» **Your instructions**:
Below are the records. Retype exactly the lines between the lines holding "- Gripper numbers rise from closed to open" and "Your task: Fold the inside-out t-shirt", inclusive.
━━ Source data ━━
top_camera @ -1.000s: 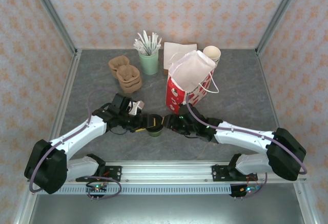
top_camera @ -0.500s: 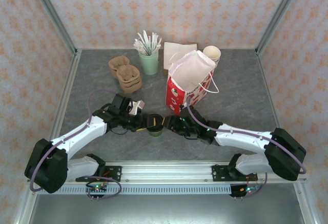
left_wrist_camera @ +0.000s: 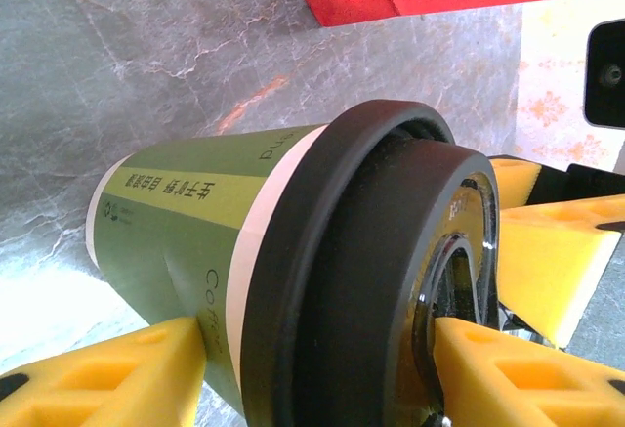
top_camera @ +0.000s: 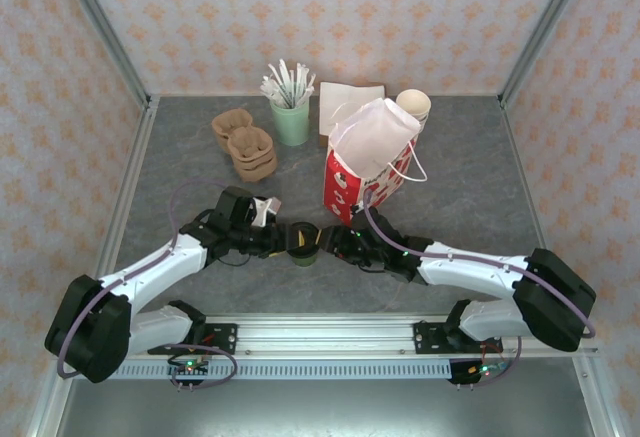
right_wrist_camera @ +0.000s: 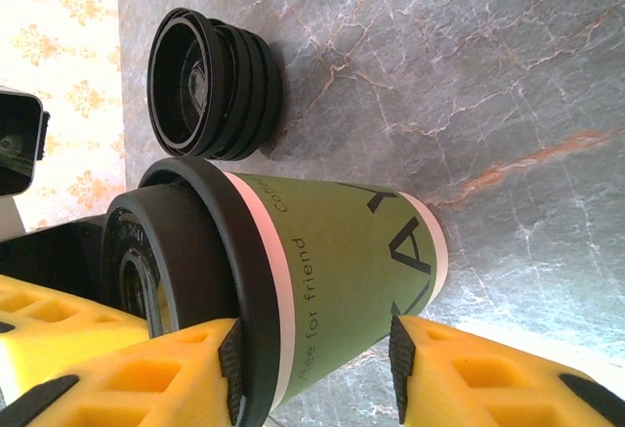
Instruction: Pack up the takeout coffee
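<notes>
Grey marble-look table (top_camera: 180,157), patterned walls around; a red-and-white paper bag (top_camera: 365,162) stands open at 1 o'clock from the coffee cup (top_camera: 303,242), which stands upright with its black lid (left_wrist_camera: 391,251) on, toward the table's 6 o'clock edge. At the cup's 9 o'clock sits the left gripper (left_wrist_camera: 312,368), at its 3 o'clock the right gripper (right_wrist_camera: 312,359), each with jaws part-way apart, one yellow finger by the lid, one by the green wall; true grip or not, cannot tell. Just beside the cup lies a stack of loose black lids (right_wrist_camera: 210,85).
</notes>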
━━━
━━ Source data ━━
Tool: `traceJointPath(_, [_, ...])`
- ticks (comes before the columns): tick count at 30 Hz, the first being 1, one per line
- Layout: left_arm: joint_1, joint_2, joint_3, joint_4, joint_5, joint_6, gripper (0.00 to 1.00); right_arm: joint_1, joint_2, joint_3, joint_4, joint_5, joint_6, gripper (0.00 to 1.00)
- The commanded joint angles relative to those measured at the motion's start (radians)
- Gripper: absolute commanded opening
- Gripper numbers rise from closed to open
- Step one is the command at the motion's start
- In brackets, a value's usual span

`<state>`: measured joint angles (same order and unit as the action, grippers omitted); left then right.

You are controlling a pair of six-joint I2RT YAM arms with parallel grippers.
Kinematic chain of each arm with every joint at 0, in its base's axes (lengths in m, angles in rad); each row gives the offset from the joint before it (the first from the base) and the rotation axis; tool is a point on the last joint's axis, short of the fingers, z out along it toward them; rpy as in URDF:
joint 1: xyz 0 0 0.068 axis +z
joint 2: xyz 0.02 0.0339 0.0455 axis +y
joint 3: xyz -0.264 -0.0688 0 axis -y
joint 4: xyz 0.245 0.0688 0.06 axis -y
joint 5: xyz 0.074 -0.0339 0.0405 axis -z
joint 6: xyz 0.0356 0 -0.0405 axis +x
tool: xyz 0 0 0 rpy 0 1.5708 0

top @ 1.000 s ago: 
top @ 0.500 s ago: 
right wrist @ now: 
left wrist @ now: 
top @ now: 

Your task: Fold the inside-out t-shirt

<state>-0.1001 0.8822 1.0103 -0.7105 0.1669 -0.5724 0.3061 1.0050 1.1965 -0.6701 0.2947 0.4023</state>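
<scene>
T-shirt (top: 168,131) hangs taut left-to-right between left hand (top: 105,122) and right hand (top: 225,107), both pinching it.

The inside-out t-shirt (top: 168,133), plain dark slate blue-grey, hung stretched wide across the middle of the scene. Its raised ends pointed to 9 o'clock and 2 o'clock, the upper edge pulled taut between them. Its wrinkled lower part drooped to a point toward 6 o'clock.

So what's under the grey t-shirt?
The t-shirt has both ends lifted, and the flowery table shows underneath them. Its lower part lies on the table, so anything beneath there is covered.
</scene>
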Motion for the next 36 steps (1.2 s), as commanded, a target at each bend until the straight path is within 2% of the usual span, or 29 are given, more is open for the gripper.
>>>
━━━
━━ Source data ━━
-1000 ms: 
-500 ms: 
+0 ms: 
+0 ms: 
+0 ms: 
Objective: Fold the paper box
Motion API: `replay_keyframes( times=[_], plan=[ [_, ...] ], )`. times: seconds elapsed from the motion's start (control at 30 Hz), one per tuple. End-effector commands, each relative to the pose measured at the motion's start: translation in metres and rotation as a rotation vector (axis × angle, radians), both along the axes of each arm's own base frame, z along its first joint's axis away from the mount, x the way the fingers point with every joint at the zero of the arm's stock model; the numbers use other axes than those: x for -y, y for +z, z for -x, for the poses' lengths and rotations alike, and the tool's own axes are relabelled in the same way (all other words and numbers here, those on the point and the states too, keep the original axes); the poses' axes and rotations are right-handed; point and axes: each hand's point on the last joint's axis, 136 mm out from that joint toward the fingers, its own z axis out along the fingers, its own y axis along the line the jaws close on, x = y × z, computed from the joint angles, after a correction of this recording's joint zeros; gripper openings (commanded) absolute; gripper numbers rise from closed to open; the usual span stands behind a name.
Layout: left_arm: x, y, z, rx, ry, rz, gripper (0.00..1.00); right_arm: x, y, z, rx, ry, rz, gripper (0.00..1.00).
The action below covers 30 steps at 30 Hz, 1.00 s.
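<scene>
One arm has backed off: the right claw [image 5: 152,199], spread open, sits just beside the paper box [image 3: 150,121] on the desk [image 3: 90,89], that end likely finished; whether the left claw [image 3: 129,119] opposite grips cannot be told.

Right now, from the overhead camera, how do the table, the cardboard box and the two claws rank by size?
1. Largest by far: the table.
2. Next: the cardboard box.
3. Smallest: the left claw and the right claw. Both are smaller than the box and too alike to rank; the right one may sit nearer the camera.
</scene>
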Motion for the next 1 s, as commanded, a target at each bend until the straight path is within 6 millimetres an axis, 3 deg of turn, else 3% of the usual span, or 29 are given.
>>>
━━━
» **Task output**:
- Gripper numbers rise from closed to open
- Step one is the command at the motion's start
- In brackets, a value's usual span

`<state>`: measured joint angles (same order and unit as the action, grippers omitted); left then right.

You are controlling a pair of six-joint I2RT YAM arms with parallel grippers.
Kinematic chain of each arm with every joint at 0, in its base's axes (lengths in m, angles in rad); each row gives the offset from the joint before it (the first from the base) and the rotation axis; tool is a point on the last joint's axis, short of the fingers, z out along it toward them; rpy as in URDF:
joint 1: xyz 0 0 0.068 axis +z
joint 2: xyz 0.02 0.0339 0.0455 axis +y
joint 3: xyz -0.264 -0.0688 0 axis -y
joint 4: xyz 0.245 0.0688 0.06 axis -y
joint 5: xyz 0.074 -0.0339 0.0405 axis -z
joint 6: xyz 0.0356 0 -0.0405 axis +x
tool: xyz 0 0 0 rpy 0 1.5708 0

top @ 1.000 s ago: 
top @ 0.500 s ago: 
right wrist @ now: 
left wrist @ now: 
top @ now: 

Your task: Fold the inside-out t-shirt

No more is needed to finish this exercise.